Important reminder: for public companies, there’s a difference between “authorized capital” and “paid-in capital.” The former is the total amount you’re authorized to raise in the future; the latter is the actual money shareholders have contributed so far. Banks often assess paid-in capital to judge financial stability, and clients may quietly check your registration details to evaluate your credibility. Inflate the number too much, and if you fail to deliver the funds later, you could face back taxes and penalties!
New startups should set capital based on real initial funding needs, and remember to attach a shareholder contribution schedule and bank deposit proof (if contributing cash). Never inflate your capital just for appearances—later, during fundraising or investor onboarding, it’ll feel like wearing an ill-fitting suit—so tight you can’t breathe!
Address Proof Is Crucial—Don’t Assume a Rental Agreement Is Enough
Address proof is critical—don’t think a rental contract alone makes you a boss! Many new entrepreneurs hear “registered address” and proudly pull out their lease agreement, only to be rejected and left stunned. According to the Hong Kong Companies Registry, a simple rental contract isn’t sufficient—unless you also attach official documents such as a building ownership certificate, property tax statement, or land registry transcript, along with a consent letter from the landlord, then it counts as complete.
Worse still, many people use their private residence as the company address without realizing zoning restrictions.
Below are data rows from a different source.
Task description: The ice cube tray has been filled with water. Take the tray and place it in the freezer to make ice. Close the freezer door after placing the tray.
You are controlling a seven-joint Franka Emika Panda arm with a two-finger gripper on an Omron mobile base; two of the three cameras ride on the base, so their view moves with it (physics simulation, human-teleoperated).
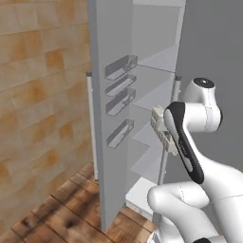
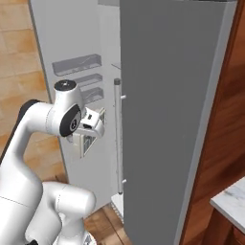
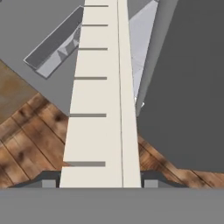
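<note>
Closest to us, our gripper (image 3: 100,183) is clamped tight on the ice cube tray (image 3: 100,100), held on edge so we can barely make out its cells in the hand view. Our own arm hides most of the tray (image 1: 161,127) from the base. It's up in front of the freezer (image 1: 154,61), between the swung-out freezer door (image 1: 110,118) and the shelves. Beyond that: wood plank floor (image 1: 57,209) and a tan tiled wall (image 1: 38,85).
</note>
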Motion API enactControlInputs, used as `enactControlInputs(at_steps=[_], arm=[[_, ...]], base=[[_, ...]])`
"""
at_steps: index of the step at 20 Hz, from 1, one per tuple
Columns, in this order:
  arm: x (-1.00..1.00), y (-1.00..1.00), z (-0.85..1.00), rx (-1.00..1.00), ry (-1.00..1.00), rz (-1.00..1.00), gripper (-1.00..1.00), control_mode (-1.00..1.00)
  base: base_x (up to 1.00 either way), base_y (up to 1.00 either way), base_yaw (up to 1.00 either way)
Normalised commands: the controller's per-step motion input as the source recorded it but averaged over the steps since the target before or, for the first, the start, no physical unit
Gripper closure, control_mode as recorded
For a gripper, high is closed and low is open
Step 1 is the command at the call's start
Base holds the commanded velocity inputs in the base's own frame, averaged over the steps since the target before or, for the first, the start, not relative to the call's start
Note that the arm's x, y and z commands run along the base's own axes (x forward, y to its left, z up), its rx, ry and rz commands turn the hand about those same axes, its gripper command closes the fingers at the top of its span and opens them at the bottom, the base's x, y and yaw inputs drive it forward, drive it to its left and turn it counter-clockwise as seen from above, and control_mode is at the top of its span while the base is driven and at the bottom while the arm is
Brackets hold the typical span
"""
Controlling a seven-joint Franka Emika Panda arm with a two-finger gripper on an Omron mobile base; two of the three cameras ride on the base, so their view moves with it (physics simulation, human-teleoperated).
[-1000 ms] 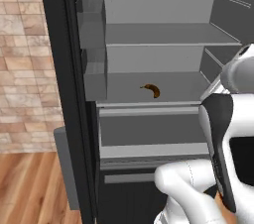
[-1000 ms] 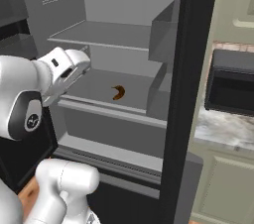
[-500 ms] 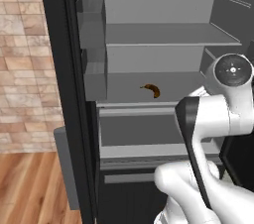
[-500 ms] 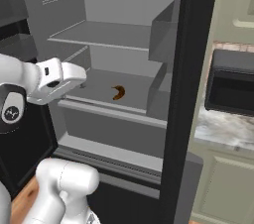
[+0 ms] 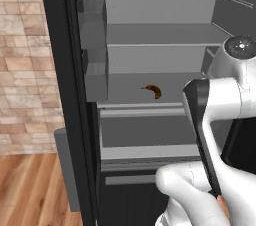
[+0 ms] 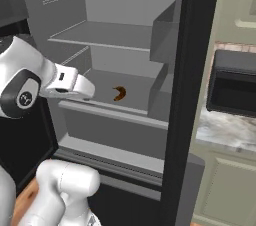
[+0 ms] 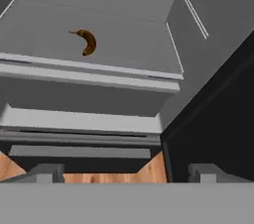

Using a residential unit for company registration? It may violate the Urban Planning Ordinance, resulting in fines at best, prosecution at worst! Rather than risk it, consider using a commercial building or a reputable business center address service. These are not only compliant but also enhance your corporate image.
One more thing: once your company address is registered, it will appear in the public database of the Companies Registry, searchable worldwide! Use a fake address? If reported, consequences are severe. Want privacy without exposure? Consider using a registered office service provided by a secretary company—professional and worry-free. Bottom line: your address isn’t just a formality. Get it wrong, and your boss dream could turn into a nightmare.